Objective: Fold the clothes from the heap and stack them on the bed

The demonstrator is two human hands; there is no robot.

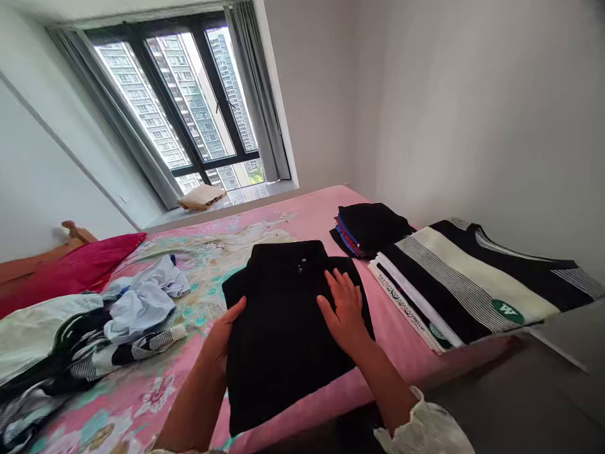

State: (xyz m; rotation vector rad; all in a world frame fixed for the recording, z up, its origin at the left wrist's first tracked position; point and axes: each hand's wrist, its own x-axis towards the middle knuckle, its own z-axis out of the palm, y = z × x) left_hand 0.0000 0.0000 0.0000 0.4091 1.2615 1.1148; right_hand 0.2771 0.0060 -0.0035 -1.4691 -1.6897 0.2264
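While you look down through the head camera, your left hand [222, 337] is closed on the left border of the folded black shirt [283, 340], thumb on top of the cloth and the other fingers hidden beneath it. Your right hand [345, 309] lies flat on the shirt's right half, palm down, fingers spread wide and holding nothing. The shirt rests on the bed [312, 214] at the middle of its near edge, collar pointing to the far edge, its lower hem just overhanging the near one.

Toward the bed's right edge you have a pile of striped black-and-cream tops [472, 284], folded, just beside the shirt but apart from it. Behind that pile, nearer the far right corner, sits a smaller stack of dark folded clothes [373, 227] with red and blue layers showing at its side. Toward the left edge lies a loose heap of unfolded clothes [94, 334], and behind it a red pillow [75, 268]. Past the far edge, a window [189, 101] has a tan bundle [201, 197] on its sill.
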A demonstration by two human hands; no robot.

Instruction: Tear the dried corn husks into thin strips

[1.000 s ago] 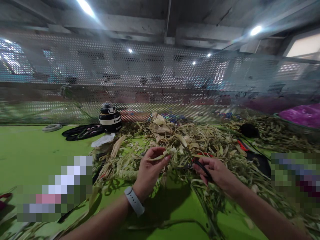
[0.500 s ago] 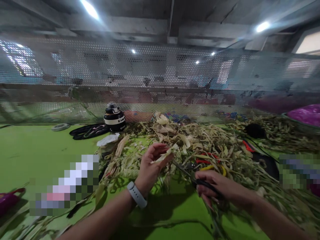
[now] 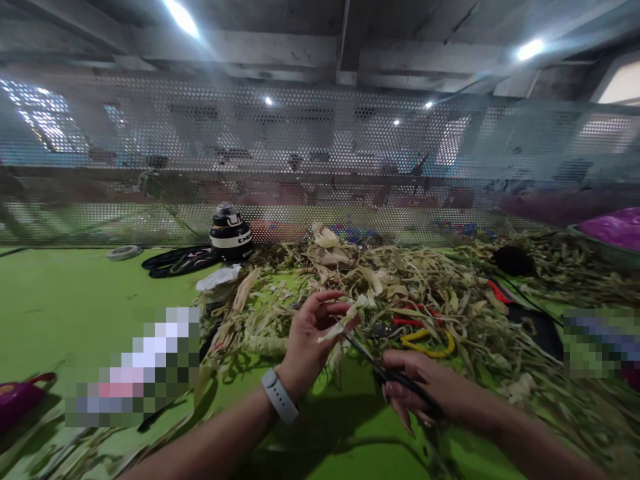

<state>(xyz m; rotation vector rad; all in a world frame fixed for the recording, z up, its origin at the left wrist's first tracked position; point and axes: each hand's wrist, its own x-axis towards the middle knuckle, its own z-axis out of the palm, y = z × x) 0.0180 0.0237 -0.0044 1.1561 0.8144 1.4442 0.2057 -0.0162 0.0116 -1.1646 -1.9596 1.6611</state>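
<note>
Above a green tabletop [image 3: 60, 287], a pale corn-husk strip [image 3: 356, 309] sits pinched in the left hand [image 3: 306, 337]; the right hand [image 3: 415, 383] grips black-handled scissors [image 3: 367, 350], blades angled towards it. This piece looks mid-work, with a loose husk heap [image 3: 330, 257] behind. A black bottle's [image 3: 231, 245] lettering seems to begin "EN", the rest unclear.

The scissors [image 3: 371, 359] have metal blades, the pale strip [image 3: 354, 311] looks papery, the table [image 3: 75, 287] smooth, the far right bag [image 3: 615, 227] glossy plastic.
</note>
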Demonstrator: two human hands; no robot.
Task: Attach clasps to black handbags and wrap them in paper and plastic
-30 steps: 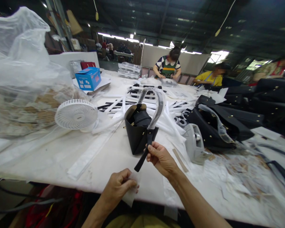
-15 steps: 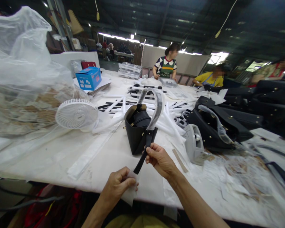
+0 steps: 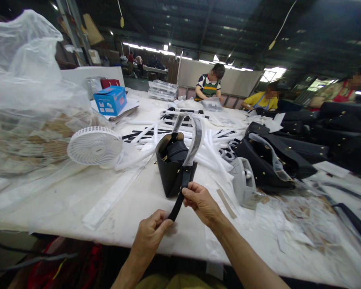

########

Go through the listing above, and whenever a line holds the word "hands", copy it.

The completed task »
The demonstrator is two human hands; there is no robot.
A demonstration by two human hands; no robot.
Demonstrator: two human hands; no robot.

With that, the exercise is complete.